**AIM OF THE TASK**
Pictures stay out of the copy; set down each line of the listing below exactly.
Content starts
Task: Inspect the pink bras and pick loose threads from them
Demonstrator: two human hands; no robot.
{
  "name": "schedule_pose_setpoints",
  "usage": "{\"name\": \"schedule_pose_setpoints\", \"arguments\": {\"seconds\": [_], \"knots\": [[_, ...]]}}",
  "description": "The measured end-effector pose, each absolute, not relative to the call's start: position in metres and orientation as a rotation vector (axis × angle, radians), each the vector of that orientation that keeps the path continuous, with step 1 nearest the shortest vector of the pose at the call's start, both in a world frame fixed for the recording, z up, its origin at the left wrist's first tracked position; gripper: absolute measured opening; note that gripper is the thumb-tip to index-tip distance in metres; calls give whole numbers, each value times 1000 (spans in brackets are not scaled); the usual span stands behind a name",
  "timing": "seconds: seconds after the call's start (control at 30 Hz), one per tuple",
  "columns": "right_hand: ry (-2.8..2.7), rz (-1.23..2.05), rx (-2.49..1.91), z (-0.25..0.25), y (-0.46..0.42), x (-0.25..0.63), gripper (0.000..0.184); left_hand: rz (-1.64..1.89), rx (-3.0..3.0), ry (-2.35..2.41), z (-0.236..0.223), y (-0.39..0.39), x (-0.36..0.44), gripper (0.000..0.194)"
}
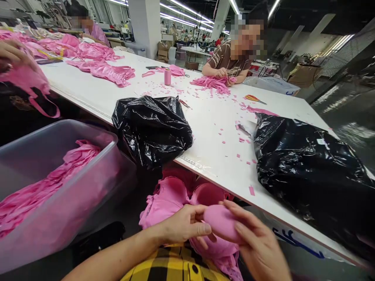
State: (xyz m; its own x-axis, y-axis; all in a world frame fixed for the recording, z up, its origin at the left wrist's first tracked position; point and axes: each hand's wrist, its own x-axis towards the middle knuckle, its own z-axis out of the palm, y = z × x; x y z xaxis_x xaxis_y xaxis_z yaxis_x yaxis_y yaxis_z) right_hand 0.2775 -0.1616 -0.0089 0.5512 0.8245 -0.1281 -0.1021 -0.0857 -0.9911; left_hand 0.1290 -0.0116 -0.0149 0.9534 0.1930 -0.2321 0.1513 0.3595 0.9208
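- Pad (222, 223) is held just off near edge of table (211, 146).
- Ends are pinched by left hand (184, 224) and right hand (258, 238), fingers partly curled.
- Light, even pressure seems advised.

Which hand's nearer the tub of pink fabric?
Left. Left hand is right of the tub, at the pad's left edge; right hand is farther right, at the opposite edge.
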Motion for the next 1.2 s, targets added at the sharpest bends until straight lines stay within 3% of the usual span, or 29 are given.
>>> {"name": "schedule_pose_setpoints", "arguments": {"seconds": [0.17,0.3,0.5,0.7,0.77,0.87,0.93,1.13,1.2], "knots": [[-622,1155,-1388,-30,-128,265,46,68,909,628,-37,-12,122,43],[-1079,1074,-1564,-35,-139,275,54,141,866,665,-46,-9,111,42],[-1420,846,-1725,-48,-139,269,39,90,926,627,-47,-16,114,38],[-1108,1195,-1572,-39,-126,266,50,16,1060,711,-57,-13,110,32],[-1049,1323,-1508,-36,-120,264,41,60,1084,711,-60,-15,110,30],[-967,1333,-1503,-38,-112,261,26,188,997,685,-63,-20,111,37],[-912,1309,-1534,-41,-108,259,27,204,988,668,-62,-22,111,42],[-1034,1377,-1524,-39,-99,259,25,90,1580,691,-46,-7,107,24],[-1032,1341,-1521,-39,-97,259,25,92,1642,689,-41,-2,106,26]]}}
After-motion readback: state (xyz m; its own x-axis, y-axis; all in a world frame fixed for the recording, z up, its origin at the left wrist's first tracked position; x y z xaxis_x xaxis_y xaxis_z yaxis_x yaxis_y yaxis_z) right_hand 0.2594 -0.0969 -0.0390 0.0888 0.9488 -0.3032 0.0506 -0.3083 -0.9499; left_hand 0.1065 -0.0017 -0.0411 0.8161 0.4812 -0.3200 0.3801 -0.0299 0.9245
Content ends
**REPLY TO THE EXERCISE**
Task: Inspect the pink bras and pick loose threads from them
Demonstrator: two human hands; no robot.
{
  "name": "schedule_pose_setpoints",
  "usage": "{\"name\": \"schedule_pose_setpoints\", \"arguments\": {\"seconds\": [_], \"knots\": [[_, ...]]}}",
  "description": "The measured end-effector pose, each absolute, not relative to the call's start: position in metres and orientation as a rotation vector (axis × angle, radians), each the vector of that orientation that keeps the path continuous, with step 1 nearest the shortest vector of the pose at the call's start, both in a world frame fixed for the recording, z up, its origin at the left wrist's first tracked position; gripper: absolute measured opening; note that gripper is the thumb-tip to index-tip distance in metres; calls give whole numbers, each value times 1000 (spans in brackets are not scaled); the usual span stands behind a name",
  "timing": "seconds: seconds after the call's start (control at 30 Hz), one per tuple",
  "columns": "right_hand: ry (-2.8..2.7), rz (-1.23..2.05), rx (-2.49..1.91), z (-0.25..0.25), y (-0.46..0.42), x (-0.25..0.63), gripper (0.000..0.184); left_hand: rz (-1.64..1.89), rx (-3.0..3.0), ry (-2.35..2.41), z (-0.236..0.223), y (-0.39..0.39), x (-0.36..0.44), gripper (0.000..0.194)"
}
State: (xyz m; its own x-axis, y-axis; all in a world frame fixed for the recording, z up, its origin at the left wrist's first tracked position; point and axes: each hand's wrist, its own x-axis towards the middle knuckle, its own z-axis out of the palm, y = z × x; x y z xaxis_x xaxis_y xaxis_z yaxis_x yaxis_y yaxis_z) right_hand 0.2775 -0.1616 -0.0089 0.5512 0.8245 -0.1281 -0.1021 -0.0857 -0.9911; left_hand 0.1290 -0.0116 -0.0149 0.9534 0.1930 -0.2321 0.1513 0.3595 0.9208
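- Pad (222, 223) is held just off near edge of table (211, 146).
- Ends are pinched by left hand (184, 224) and right hand (258, 238), fingers partly curled.
- Light, even pressure seems advised.

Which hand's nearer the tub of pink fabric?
Left. Left hand is right of the tub, at the pad's left edge; right hand is farther right, at the opposite edge.
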Motion for the next 1.2 s, targets added at the sharpest bends until straight lines stay within 3% of the usual span, or 29 are given.
>>> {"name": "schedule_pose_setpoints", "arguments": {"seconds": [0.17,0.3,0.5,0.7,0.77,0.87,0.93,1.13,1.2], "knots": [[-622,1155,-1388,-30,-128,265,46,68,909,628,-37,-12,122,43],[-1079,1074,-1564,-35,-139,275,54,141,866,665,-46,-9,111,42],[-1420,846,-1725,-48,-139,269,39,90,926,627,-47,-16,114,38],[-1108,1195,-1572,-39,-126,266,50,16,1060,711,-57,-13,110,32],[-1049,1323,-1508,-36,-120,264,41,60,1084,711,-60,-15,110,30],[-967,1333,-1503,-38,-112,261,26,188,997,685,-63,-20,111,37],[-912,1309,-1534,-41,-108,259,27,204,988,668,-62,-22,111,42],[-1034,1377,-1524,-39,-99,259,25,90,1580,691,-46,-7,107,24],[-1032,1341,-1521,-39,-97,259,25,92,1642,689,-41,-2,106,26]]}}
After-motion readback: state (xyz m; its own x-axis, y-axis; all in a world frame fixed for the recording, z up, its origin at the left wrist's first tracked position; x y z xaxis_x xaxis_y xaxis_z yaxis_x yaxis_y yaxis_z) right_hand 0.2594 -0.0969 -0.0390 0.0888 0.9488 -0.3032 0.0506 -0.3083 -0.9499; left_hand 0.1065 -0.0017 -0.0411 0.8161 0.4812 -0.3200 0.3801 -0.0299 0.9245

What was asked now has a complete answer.